Mega Drive Mini 2, is it the best miniconsole, or are there alternatives?

The umpteenth Mini console is here, this time and after three years of the first version, SEGA goes and launches a Mega Drive Mini 2 with the design of the second revision of the console and with a renewed list of games. Is it worth buying one or, failing that, are there much better solutions for the average user?

Of all the retro consoles commemorating an 8 and 16 bit system, there is no doubt that the first Mega Drive Mini was the best of them all. Its excellent collection of included games and the quality of the emulation made it a well-rounded product. Unfortunately, SEGA, instead of reissuing it, has released a sequel, with a collection of games that is much worse than the first installment. Which leads us to wonder. Why hasn’t SEGA reissued the first edition? What’s more, why can’t we in the West enjoy both Lunar from MegaCD and Snatcher?
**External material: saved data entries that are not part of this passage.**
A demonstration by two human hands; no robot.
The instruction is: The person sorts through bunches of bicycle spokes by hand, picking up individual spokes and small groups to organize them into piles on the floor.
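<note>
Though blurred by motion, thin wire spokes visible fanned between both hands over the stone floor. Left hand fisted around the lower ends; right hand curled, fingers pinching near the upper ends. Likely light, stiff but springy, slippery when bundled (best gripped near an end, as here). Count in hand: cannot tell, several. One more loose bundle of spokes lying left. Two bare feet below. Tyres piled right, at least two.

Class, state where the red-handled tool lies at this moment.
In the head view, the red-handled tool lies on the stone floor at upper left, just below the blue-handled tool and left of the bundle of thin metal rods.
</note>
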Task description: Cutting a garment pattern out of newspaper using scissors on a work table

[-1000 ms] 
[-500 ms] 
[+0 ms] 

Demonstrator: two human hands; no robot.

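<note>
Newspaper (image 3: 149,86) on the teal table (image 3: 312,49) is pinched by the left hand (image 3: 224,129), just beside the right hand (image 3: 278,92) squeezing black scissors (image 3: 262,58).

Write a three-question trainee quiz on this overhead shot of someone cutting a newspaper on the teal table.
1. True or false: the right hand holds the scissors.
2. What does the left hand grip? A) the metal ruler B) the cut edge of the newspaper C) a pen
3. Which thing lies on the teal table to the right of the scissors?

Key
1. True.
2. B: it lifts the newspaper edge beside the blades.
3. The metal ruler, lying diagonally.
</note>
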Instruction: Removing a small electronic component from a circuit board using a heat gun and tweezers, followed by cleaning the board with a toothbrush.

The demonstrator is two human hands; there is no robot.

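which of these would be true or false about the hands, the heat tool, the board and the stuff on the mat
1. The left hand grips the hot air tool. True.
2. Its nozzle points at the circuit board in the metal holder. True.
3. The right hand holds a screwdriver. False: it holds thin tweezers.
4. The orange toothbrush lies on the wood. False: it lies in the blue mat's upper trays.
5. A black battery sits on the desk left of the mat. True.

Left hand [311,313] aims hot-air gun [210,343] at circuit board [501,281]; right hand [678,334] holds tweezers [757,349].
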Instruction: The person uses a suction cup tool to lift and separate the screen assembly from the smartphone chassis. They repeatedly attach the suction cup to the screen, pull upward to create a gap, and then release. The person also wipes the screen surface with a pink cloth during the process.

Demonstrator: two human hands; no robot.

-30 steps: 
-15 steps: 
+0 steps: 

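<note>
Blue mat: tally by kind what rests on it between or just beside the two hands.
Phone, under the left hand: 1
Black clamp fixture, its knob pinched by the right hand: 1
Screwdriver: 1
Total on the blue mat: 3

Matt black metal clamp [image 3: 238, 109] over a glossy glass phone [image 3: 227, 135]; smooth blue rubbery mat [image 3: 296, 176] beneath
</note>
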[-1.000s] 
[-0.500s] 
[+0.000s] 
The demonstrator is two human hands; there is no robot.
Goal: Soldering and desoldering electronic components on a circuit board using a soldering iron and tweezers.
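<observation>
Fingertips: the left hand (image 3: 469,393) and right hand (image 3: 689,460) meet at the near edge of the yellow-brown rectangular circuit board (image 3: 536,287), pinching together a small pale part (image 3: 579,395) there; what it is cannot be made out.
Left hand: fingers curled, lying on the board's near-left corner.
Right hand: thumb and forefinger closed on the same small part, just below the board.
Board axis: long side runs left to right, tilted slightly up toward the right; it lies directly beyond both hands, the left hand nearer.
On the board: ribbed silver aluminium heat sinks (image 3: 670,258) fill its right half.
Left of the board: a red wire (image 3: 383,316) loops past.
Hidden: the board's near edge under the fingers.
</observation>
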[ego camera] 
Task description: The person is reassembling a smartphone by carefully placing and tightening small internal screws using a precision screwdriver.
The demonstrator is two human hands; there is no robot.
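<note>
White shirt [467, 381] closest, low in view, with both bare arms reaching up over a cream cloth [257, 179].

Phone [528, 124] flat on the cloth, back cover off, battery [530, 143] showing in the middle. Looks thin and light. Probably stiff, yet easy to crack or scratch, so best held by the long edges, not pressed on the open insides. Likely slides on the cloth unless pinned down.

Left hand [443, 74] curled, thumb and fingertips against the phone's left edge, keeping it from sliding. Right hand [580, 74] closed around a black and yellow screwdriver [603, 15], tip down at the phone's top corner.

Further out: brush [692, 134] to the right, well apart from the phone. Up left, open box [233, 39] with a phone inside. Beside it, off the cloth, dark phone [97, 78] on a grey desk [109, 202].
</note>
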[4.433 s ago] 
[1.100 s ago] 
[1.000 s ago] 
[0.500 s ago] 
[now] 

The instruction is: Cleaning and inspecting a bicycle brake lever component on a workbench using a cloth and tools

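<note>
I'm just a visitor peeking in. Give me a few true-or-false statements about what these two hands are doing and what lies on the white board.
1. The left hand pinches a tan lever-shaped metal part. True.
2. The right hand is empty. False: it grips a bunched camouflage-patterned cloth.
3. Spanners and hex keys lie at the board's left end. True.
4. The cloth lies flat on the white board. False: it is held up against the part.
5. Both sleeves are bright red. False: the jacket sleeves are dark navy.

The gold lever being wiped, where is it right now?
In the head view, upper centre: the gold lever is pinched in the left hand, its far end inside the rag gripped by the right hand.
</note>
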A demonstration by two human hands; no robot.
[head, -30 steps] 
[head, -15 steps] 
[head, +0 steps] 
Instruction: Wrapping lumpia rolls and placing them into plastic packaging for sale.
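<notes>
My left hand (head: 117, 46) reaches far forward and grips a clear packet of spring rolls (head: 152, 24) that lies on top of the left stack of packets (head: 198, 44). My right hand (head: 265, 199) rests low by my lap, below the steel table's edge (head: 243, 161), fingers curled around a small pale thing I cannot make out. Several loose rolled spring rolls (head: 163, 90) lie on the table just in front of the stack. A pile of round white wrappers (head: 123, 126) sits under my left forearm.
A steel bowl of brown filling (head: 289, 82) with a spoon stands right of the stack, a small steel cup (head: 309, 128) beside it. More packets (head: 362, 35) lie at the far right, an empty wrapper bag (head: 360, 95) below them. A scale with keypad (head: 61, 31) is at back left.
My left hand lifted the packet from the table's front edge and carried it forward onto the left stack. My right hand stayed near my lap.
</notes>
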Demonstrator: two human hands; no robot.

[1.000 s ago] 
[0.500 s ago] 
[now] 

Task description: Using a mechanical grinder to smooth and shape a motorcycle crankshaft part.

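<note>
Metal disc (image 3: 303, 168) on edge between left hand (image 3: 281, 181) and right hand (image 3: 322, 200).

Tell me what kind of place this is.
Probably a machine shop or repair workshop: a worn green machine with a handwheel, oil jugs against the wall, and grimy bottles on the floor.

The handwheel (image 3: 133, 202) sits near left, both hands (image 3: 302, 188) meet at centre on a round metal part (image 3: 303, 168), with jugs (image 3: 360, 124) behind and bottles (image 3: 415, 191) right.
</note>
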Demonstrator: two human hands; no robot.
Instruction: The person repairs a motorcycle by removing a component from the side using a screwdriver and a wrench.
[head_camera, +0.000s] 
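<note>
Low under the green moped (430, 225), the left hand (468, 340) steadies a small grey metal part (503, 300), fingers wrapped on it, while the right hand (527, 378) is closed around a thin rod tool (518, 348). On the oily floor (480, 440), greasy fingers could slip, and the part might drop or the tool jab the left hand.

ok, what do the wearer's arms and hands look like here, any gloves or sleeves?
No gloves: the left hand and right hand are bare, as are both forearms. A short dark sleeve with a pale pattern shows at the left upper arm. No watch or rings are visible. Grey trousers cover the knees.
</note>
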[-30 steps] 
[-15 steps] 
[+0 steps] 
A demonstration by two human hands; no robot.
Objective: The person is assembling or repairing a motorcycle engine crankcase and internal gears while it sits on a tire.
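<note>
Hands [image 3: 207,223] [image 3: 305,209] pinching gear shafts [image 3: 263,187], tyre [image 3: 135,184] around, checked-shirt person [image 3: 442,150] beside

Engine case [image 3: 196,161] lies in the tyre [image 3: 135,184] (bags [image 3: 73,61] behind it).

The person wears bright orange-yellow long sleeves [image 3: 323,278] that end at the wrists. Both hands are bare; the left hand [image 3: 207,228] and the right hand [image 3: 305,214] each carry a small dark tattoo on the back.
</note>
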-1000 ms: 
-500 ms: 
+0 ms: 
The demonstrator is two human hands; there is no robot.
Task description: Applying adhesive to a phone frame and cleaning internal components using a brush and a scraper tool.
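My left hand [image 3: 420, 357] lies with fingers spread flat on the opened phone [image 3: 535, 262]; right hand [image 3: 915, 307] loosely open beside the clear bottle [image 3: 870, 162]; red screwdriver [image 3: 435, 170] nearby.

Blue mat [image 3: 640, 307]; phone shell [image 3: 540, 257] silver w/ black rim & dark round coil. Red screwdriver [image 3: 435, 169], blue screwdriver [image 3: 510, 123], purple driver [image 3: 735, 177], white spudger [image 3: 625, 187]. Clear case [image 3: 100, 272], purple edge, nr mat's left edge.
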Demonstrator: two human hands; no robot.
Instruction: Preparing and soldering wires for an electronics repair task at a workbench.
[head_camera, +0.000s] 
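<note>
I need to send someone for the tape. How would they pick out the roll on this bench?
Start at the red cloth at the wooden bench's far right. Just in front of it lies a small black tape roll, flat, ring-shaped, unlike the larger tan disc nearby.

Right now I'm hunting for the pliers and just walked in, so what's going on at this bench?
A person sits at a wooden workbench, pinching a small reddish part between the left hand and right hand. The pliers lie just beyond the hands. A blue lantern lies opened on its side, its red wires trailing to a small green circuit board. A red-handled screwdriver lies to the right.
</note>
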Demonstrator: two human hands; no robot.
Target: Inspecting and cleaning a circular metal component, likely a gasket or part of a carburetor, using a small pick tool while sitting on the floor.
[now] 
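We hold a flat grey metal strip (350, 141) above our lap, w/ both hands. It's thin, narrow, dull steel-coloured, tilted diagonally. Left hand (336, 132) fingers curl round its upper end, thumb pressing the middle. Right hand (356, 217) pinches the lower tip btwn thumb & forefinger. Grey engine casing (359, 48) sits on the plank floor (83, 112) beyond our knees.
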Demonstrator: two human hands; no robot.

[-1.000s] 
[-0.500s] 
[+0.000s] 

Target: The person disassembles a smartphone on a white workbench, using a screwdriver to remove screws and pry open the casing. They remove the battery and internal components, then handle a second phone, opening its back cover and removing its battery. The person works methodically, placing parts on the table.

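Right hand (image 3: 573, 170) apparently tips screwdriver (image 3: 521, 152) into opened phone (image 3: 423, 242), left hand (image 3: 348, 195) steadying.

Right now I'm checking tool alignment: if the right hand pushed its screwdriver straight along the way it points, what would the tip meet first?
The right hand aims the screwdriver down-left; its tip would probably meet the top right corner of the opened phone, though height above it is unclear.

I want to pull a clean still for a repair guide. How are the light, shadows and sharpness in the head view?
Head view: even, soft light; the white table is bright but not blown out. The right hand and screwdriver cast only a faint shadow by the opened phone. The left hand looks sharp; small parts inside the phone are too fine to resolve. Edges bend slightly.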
Is the Mega Drive Mini 2 worth it?

If you are a collector of all things retro or a SEGA fan who still has nostalgia for the company’s golden age, then this new mini console will have caught your attention. Which has been launched when the flame of the same is going out completely. In addition to SEGA’s 16-bit console is not exactly difficult to emulate at this point with hardware that is priced the same or even less.

When it comes to this type of commemorative products, we like to keep them as they are, not making changes to their Firmware to maintain their essence and nature over time. Although it is true that with a modification we can load more games and even from other consoles, if you plan to do so you should keep in mind that there are much cheaper options in the form of generic consoles of the same type.

Even you can get to modify the firmware of a TV Box to run emulators. We are referring to those boxes with Android for televisions that with a modification of the software that it brings should already allow us to play with the 16-bit SEGA and the MegaCD. After all, we are not talking about a much more complex console to emulate, like a Dreamcast from SEGA itself or a PSP.

The image quality problem

We are going to give this slap on the wrist to all manufacturers of retro consoles, more than anything because it is expected that a product that pays homage to original hardware should be heard and seen as such. However, this is not the case, especially due to the use of a totally different type of screen. What solutions are there in that case? Well pull from the original console or from MisterFPGA with the video to RGB adapter and use an old tube television or alternatively use a scanning line duplicator so that the image quality is adequate on a current television.

Although it is true that we can enjoy the games without problems on the Mega Drive Mini 2, the thing is about fidelity with respect to the original experience. What drives the retro world craze to buy the original systems? well precisely the inability to be faithful to the original product. We are still waiting for someone to release a retro console with the original hardware, the cartridge slot in case we still have the games and with outputs for both old and new televisions, with an integrated line doubler.

Of course, this opinion is from the point of view of those who are more purists. For the rest of the people, the SEGA Mini Console will be good enough, but for us, whatever side you are on, there are much better alternatives.